Per l’Italia sono andate sopra le righe le parole di Mario Monti dall’Asia sui suoi rapporti con i partiti che lo sostengono e sull’Italia, Paese non pronto a condividere le sue proposte per il risanamento. In particolare, agli italiani non è piaciuto il diktat sull’articolo 18 e bene hanno fatto a sostenere i sindacati e le forze politiche che hanno contribuito a far giungere in Parlamento  una formulazione del nuovo articolo al riparo da abusi in materia di licenziamenti. Sull’argomento è intervenuta con cautela anche la Commissione europea, apprezzando nel suo complesso la riforma in corso del mercato del lavoro, ma lasciando anche intravvedere l’opportunità di modifiche.

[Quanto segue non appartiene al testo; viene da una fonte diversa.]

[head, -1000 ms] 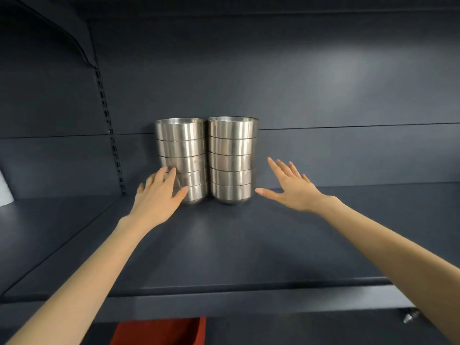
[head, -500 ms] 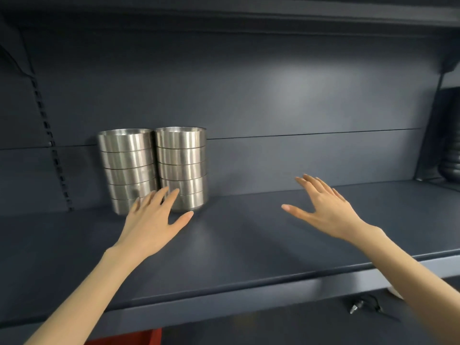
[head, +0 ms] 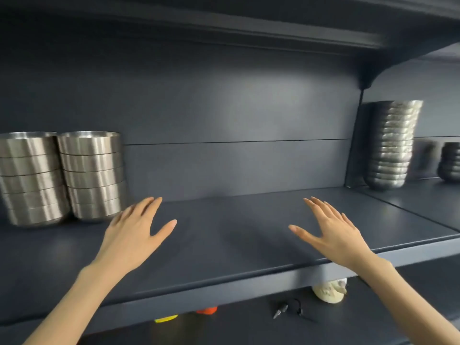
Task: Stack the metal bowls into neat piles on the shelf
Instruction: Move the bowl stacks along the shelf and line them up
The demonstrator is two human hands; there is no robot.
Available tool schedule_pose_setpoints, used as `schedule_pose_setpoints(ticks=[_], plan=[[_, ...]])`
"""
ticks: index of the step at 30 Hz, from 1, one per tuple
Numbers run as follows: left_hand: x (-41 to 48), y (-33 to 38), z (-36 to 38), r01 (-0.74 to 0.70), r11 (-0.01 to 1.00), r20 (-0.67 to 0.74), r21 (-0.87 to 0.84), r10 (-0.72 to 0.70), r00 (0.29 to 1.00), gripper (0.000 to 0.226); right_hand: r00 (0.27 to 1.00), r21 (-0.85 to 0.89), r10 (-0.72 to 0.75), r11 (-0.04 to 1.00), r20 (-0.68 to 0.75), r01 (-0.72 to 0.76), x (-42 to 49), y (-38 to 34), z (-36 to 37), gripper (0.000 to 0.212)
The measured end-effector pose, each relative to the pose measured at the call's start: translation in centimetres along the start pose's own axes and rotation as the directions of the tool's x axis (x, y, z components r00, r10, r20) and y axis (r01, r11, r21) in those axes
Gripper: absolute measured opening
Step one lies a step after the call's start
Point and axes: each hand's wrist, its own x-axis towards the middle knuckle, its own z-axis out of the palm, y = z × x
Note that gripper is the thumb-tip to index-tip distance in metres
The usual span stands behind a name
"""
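Note:
Two neat piles of shiny metal bowls stand side by side at the left of the dark shelf [head: 224, 245]: a left pile [head: 29, 178] cut by the frame edge and a right pile [head: 92, 175]. My left hand [head: 135, 232] hovers open just right of the right pile, apart from it. My right hand [head: 331, 232] is open too, palm down over the shelf's bare middle. Both hands hold nothing. In the neighbouring bay at the right stands a tall pile of darker metal bowls [head: 390, 145], with a shorter pile [head: 450, 161] at the frame edge.
A shelf board overhead limits the height. An upright bracket [head: 358, 135] divides this bay from the right one. Below the shelf lie a pale object [head: 328, 291], a small black item [head: 286, 310], and orange and yellow bits.
The view has swung to the right, so the two piles slid to the left edge and the right bay's piles came into sight. Both hands left the piles and moved right, staying open.

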Motion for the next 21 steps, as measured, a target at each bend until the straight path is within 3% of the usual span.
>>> schedule_pose_setpoints(ticks=[7, 13, 21], plan=[[-0.2, 8.6, 1.1, -0.049, 0.997, 0.046, 0.054, 0.047, 0.998, 0.105, 0.998, -0.137, 0.03, 0.99, 0.053, -0.022, -1.6, 8.4, -1.9, 0.107], [1.4, 15.1, 1.6, -0.131, 0.989, 0.104, 0.062, 0.125, 0.987, 0.077, 0.994, -0.147, 0.1, 0.985, 0.037, -0.094, -2.6, 14.1, -3.8, 0.104], [6.3, 24.7, 3.6, -0.276, 0.96, 0.174, 0.057, 0.263, 0.949, 0.076, 0.98, -0.189, 0.199, 0.962, -0.018, -0.199, -2.3, 22.7, -6.3, 0.107]])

Intanto una forte pressione si esercita anche in altri Paesi: come Portogallo e Irlanda con conti pubblici bollenti, la Spagna con una manovra pesante che ha scatenato importanti proteste sindacali. Quasi ovunque il costo del risanamento si sta traducendo in dinamiche recessive, con cadute della produzione, dell’occupazione e del reddito.

Quasi ovunque, perché ancora una volta la Germania si segnala in controtendenza: grazie alla crescita del Prodotto interno lordo del 3% l’anno scorso e l’incremento dell’occupazione, ha stupito tutti accordando forti aumenti agli statali (+ 6,3%) e questo alla vigilia di importanti rinnovi contrattuali con rivendicazioni di analoga entità e senza bisogno di eliminare la norma equivalente al nostro tanto deprecato articolo 18, accusato di impedire la creazione di lavoro e allontanare gli investimenti.

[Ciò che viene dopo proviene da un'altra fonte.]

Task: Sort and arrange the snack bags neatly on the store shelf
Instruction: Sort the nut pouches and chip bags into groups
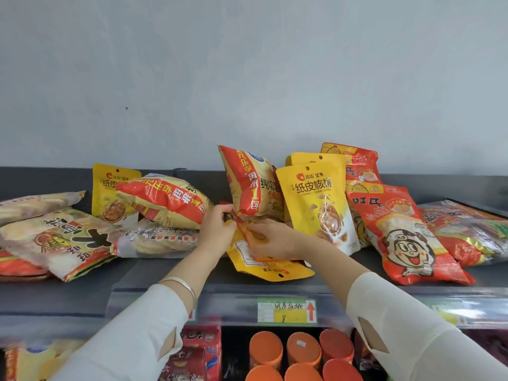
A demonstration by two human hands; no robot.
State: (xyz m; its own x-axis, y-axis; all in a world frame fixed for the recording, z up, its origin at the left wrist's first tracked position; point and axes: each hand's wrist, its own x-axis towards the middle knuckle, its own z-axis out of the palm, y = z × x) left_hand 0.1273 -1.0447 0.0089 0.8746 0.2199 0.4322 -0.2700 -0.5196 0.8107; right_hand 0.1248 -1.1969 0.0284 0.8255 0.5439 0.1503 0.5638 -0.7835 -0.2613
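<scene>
**Hand Positions at Shelf Centre**

Left hand [217, 229]: fingers curled, pinching the lower corner of the upright chip bag [248, 182], which rises directly above the grip. Right hand [272, 240]: thumb and fingers clamp the orange-edged packet [243, 229], held just beside the left hand's fingers. Under the right hand, a yellow pouch [272, 270] lies flat on the shelf [82, 292]. An upright walnut pouch [316, 202] stands just right of both grips. A second chip bag [170, 202] leans to their left.
</scene>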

Fortunata Germania, verrebbe da dire e fortunato il suo popolo. Che però continua a premere sui propri governanti perché non dimostrino analoga generosità con gli europei, soprattutto quelli della periferia europea, carichi di debiti e non si sa quanto solvibili. E così, nell’ultima riunione dei ministri delle Finanze, la soglia di sicurezza del Fondo salva-Stati stimata dai più a 1000 miliardi di euro non è ancora stata raggiunta: a parte qualche trucco contabile, la disponibilità è rimasta ferma a 500 miliardi, ai quali vanno aggiunti 300 miliardi già impegnati per Grecia, Portogallo e Irlanda. I 200 miliardi mancanti potrebbero essere in parte forniti dal Fondo Monetario Internazionale (FMI), ma solo a condizione che gli europei – e in particolare la Germania – aumentino il proprio contributo. Qui però, il “nein” della Germania è tornato a farsi sentire e a poco sono valse prima le pressioni di Monti e poi quelle di Sarkozy, alfieri dei Paesi del sud, tra i quali anche il loro, e la Spagna, per la quale quello che resta del Fondo salva-Stati non basterà a spegnere l’incendio che potrebbe svilupparsi se il piano di austerità del nuovo governo non dovesse produrre gli effetti sperati.

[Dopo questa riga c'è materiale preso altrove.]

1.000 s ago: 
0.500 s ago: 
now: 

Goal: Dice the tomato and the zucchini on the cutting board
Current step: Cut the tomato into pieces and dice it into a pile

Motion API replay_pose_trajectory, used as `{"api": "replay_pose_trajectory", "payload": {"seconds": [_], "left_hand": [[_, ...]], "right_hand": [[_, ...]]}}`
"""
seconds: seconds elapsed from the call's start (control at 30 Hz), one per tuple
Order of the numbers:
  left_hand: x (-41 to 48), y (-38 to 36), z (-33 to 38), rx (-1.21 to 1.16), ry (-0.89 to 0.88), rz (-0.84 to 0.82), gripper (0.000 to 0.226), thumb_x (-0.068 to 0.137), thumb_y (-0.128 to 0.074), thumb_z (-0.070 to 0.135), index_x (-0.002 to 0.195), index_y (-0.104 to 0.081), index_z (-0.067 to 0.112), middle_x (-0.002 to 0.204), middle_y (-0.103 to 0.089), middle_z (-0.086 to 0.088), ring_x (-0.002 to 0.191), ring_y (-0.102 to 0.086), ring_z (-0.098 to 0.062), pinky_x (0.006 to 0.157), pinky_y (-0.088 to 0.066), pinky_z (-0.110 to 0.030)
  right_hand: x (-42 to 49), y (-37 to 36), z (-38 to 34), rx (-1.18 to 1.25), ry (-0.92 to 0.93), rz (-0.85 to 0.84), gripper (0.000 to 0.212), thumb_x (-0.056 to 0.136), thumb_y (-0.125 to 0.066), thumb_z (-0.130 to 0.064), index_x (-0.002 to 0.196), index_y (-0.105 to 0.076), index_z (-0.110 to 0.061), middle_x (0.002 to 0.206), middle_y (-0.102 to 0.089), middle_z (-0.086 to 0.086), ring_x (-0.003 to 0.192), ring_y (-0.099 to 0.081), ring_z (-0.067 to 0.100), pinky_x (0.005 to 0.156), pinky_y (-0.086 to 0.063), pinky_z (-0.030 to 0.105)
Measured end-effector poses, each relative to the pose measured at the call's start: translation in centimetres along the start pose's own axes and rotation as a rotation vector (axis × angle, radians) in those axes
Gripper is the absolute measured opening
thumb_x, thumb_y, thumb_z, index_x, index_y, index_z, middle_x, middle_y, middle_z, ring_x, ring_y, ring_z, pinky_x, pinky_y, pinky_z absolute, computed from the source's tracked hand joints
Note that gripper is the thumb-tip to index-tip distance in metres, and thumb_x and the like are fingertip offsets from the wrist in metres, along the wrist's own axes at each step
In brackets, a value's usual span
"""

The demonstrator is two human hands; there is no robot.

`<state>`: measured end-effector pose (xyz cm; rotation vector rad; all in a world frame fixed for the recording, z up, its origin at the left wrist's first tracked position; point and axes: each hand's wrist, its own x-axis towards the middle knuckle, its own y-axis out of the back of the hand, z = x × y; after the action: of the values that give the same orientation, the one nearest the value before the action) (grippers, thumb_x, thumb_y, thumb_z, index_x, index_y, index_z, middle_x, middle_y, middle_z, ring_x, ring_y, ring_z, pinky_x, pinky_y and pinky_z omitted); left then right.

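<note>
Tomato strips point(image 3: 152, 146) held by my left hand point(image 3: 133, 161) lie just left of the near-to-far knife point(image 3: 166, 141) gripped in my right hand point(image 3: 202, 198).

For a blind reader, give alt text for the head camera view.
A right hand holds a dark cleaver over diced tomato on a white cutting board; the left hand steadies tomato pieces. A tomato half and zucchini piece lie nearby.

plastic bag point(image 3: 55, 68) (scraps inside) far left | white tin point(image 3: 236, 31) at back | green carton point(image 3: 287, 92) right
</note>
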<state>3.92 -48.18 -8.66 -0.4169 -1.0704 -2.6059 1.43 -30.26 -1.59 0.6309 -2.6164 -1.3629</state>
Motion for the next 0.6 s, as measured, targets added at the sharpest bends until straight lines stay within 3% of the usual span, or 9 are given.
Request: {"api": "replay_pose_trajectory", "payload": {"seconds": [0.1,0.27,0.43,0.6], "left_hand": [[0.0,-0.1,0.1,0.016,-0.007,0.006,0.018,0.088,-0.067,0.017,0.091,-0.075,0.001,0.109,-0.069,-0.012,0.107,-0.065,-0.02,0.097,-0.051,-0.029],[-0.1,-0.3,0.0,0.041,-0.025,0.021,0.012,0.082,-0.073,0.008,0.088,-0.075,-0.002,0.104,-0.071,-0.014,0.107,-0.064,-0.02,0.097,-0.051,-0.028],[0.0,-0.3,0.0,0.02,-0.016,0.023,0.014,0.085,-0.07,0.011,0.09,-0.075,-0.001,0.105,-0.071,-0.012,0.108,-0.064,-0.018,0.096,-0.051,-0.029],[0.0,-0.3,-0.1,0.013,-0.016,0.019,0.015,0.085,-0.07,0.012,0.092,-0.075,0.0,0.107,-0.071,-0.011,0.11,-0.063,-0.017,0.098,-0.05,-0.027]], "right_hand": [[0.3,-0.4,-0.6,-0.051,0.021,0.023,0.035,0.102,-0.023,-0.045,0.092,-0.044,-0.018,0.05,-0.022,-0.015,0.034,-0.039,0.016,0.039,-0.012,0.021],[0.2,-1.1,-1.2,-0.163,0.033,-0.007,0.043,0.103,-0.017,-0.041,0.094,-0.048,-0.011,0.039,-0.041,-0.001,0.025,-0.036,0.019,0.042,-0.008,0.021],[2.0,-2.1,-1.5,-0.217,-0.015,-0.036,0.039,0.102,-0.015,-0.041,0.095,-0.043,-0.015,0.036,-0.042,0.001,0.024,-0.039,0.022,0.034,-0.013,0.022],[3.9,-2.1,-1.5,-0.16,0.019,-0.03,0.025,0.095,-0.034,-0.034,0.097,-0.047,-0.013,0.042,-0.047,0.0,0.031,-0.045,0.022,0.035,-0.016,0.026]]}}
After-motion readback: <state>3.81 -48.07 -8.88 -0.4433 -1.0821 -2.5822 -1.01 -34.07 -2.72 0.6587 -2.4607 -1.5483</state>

La lezione della Grecia non sembra essere del tutto servita alla Germania. Soltanto che la Spagna non è la Grecia e una sua eventuale bancarotta affonderebbe l’Europa tutta intera, Germania compresa. Per non dire dell’Italia, dove lo spread ha ripreso a crescere insieme alla tensione sociale tra strati sempre più larghi della popolazione che vede aumentare le bollette, il carburante e le tasse, ridursi le buste paghe, le pensioni e le prospettive di lavoro e allargarsi la distanza tra ricchi e i poveri, stando a quanto dichiara la Banca centrale: i primi dieci ricchi d’Italia dispongono di risorse pari a quelle dei tre milioni di italiani meno abbienti.

Adesso che la riforma del mercato del lavoro sembra avviata a soluzione diventa urgente mettere mano a politiche di crescita e a più convincenti misure di equità.